Two years ago come August, our team, which has been sponsored by a succession of Irish sports pubs, won the league championship. Last year, we lost in the final inning of the decisive third game. This year we’re off to a shaky start, but we’ll come around. We’ve been there before. We know how to win.
The 2006 championship was sweet. It easily topped the Yankees five-game sweep over the Red Sox at Fenway the following week, which I experienced from Alaska, my final frontier in a 50-state quest. Here’s the note I wrote to my teammates on a Frontier Airlines flight from Fairbanks to Anchorage, with Mount McKinley (aka Denali) rising above the clouds off the right wing.
What a great feeling — they can call us a lot of things, and now they can call us champions. It was a privilege to play with you men this year, and in years past. We had a real good mix of veterans and younger players, and we played as a team all year, with hustle and determination and respect for the game.

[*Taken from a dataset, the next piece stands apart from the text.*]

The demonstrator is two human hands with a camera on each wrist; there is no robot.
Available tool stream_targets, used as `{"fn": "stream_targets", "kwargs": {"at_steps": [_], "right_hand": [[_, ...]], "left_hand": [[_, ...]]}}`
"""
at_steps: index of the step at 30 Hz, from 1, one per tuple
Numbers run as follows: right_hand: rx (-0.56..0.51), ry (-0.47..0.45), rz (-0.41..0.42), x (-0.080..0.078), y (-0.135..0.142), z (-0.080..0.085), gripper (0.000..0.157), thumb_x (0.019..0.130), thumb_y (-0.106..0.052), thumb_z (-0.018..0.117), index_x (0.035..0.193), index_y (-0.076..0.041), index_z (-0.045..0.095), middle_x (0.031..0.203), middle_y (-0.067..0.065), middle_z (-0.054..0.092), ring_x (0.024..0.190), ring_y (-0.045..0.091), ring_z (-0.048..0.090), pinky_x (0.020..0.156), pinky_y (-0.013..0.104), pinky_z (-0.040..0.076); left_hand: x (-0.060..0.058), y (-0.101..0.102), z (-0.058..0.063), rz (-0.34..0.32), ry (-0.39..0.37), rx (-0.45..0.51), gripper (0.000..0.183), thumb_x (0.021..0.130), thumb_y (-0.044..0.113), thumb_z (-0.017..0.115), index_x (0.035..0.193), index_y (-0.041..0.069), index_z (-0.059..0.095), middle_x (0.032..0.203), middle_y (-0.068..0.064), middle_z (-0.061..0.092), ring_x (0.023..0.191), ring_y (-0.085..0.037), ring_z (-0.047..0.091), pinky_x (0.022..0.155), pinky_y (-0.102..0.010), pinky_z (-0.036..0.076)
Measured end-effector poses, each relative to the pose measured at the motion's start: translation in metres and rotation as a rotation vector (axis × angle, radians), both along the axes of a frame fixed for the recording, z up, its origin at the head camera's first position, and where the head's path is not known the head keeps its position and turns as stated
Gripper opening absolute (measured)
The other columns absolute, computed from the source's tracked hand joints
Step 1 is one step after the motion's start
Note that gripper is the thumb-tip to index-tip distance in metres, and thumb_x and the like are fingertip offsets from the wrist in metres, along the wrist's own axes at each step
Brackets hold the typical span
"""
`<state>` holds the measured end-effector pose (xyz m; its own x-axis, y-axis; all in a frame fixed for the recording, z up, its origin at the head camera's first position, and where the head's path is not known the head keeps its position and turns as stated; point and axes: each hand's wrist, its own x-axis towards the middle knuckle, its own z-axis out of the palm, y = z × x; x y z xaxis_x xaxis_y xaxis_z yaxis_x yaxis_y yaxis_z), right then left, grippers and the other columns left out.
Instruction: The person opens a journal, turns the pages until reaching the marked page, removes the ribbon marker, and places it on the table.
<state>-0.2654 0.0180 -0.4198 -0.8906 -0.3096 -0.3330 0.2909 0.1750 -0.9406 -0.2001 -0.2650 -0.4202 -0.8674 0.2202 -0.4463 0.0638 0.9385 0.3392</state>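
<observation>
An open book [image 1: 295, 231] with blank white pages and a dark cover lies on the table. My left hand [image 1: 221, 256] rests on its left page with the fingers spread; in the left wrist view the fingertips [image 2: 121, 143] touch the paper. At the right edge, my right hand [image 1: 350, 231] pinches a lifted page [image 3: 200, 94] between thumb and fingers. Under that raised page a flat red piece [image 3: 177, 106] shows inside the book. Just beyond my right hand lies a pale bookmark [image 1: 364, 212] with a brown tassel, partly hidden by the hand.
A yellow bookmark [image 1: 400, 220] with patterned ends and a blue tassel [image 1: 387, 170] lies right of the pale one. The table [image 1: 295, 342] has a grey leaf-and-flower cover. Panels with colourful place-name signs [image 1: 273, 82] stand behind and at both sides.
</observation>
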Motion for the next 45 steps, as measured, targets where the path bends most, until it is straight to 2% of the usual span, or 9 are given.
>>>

And it paid off in the end. There’s no denying we played our best ball in the final weeks, peaking at just the right time in the playoffs. It’s a testament to our team that we raised our level of play when it mattered most. I think those other teams are still wondering what hit them.
This is for all the guys who contributed to this team throughout the years. Here’s to the players who played hurt, to our timely hitting, to our pitchers who kept confusing the opposition, to the defense which tightened up considerably in the final weeks.
Most of all, here’s to us.
PS — We should get the team together to raise the trophy (if there is one) and toast to our success.